China Berhasil Kendalikan Robot Anjing ketika Cuaca Ekstrem

BEIJING – Anjing robot yang tersebut diproduksi perusahaan China ini dapat melakukan berbagai tugas serta terbukti anjing robot ini tetap memperlihatkan bisa saja digunakan pada kondisi cuaca ekstrem.
Dalam video yang disebutkan menghasilkan netizen terbelah. Sebagian orang menyatakan kegembiraan melawan perkembangan teknologi ini, namun sebagian lagi menyatakan perasaan khawatir mengenai ciri canggih dari robot anjing.
Dalam rekaman video, robot Lynx berkaki empat terlihat bergerak menanjak dan juga merosot dengan mulus ketika melintasi rintangan dengan hati-hati mulai dari bebatuan hingga dinding rendah.
Robot itu terlihat mengubah posisinya, terkadang berdiri dengan empat kaki lalu terkadang dengan dua kaki. Ia juga melakukan salto ke belakang juga berbelok tajam dengan cepat.
Robot ini memiliki roda segala medan dan juga bukanlah hanya sekali kaki, yang digunakan kabarnya berbeda dari pendahulunya.
Sebagaimana dilaporkan oleh Sun, mesin yang disebutkan dapat bekerja pada suhu ekstrem antara -20°C hingga 55°C. Hal ini berarti bahwa robot yang dimaksud juga kedap air sehingga memungkinkan untuk digunakan pada hujan deras.
“Penerapan teknologi ini untuk keperluan militer sungguh mengerikan,” tulis pribadi pengguna YouTube.
“Itu luar biasa. Saya suka bagaimana ia beradaptasi pada waktu meluncur menuruni bukit lalu memperlambat kecepatannya dengan memiringkan seluruh badan ke samping. Kemampuan manuver yang digunakan sempurna,” tambah pengguna lain.
“Oh sial, itu benar-benar mematikan,” komentar pengguna ketiga.

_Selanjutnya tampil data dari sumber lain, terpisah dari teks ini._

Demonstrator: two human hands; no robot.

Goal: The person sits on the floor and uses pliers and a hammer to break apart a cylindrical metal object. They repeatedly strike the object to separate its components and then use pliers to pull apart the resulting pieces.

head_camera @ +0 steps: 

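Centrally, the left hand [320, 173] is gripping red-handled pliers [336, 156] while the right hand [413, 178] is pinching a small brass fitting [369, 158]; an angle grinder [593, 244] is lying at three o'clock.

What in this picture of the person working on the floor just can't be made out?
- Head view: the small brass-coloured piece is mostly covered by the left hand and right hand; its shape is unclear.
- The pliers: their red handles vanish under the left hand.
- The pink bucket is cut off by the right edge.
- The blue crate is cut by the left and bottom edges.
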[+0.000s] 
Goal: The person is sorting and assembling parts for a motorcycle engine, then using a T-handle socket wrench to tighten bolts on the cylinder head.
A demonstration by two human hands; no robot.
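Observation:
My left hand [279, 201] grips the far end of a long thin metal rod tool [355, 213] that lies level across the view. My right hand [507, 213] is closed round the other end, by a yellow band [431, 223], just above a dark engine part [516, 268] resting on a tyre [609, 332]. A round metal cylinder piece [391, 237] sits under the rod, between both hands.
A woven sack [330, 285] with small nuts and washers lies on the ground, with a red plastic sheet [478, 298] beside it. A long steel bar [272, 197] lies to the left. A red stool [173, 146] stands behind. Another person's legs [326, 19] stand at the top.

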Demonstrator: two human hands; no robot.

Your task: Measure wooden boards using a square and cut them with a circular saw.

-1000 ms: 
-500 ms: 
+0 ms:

“Ketika Anda mengira itu adalah anjing robot, ia berdiri sambil bersepatu roda ke arah Anda serta hendak meninju dengan roda depannya,” canda pengguna keempat.
“Ini gila. Orang-orang bukan punya deskripsi apa yang dimaksud akan terjadi,” tulis pengguna kelima.
“Dengan persepsi terintegrasi yang mana unik pada X30, perangkat ini dapat bernavigasi dan juga beroperasi secara otonom pada lingkungan ekstrem seperti kegelapan, cahaya yang dimaksud kuat, kedipan, kemudian bahkan tanpa sumber cahaya apa pun,” tulis perusahaan itu pada situs webnya.